> Exercise objective: Among the entries below, find the line with "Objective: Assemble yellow", then quote it and each following line up to and including the line with "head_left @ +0", and nothing else.

> The input:
========
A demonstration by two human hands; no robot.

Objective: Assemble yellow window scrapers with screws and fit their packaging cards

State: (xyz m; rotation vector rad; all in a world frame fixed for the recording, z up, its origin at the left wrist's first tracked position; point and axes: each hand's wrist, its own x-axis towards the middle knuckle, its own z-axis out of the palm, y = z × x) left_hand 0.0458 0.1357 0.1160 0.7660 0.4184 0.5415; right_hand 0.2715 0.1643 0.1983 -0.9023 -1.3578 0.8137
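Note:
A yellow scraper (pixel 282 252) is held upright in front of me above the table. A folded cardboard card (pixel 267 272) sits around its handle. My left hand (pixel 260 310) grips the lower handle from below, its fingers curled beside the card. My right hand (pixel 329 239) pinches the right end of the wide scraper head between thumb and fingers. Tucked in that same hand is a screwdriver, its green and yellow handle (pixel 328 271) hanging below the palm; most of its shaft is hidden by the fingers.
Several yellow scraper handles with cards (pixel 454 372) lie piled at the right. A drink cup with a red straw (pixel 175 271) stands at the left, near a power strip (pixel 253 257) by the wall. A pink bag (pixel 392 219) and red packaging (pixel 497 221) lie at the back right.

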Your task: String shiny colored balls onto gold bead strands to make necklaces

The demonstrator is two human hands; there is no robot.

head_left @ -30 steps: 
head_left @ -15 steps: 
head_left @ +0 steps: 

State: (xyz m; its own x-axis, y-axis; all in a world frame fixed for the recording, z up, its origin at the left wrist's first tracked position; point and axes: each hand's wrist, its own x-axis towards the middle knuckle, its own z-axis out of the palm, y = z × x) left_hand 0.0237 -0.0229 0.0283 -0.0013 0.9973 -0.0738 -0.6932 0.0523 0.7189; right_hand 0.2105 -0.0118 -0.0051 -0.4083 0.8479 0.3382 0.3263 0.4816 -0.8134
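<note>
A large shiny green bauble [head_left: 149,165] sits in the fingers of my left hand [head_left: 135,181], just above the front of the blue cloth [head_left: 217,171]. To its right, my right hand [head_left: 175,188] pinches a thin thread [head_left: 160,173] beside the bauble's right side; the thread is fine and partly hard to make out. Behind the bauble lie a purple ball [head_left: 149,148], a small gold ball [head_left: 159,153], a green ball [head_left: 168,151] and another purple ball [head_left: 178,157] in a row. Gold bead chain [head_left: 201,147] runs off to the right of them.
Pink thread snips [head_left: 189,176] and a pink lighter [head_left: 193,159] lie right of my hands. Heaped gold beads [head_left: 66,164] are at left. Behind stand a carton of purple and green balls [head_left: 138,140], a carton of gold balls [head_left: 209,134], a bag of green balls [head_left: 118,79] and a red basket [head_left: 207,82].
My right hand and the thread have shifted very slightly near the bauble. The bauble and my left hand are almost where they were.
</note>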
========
> Expected answer:
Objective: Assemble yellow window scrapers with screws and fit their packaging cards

State: (xyz m; rotation vector rad; all in a world frame fixed for the recording, z up, its origin at the left wrist's first tracked position; point and axes: each hand's wrist, its own x-axis towards the middle knuckle, its own z-axis out of the palm, y = z × x) left_hand 0.0458 0.1357 0.1160 0.7660 0.4184 0.5415; right_hand 0.2715 0.1643 0.1983 -0.9023 -1.3578 0.8137
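Note:
A yellow scraper (pixel 282 252) is held upright in front of me above the table. A folded cardboard card (pixel 267 272) sits around its handle. My left hand (pixel 260 310) grips the lower handle from below, its fingers curled beside the card. My right hand (pixel 329 239) pinches the right end of the wide scraper head between thumb and fingers. Tucked in that same hand is a screwdriver, its green and yellow handle (pixel 328 271) hanging below the palm; most of its shaft is hidden by the fingers.
Several yellow scraper handles with cards (pixel 454 372) lie piled at the right. A drink cup with a red straw (pixel 175 271) stands at the left, near a power strip (pixel 253 257) by the wall. A pink bag (pixel 392 219) and red packaging (pixel 497 221) lie at the back right.
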
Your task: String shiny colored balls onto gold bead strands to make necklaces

The demonstrator is two human hands; there is no robot.

head_left @ -30 steps: 
head_left @ -15 steps: 
head_left @ +0 steps: 

The exercise asks for nothing more than this.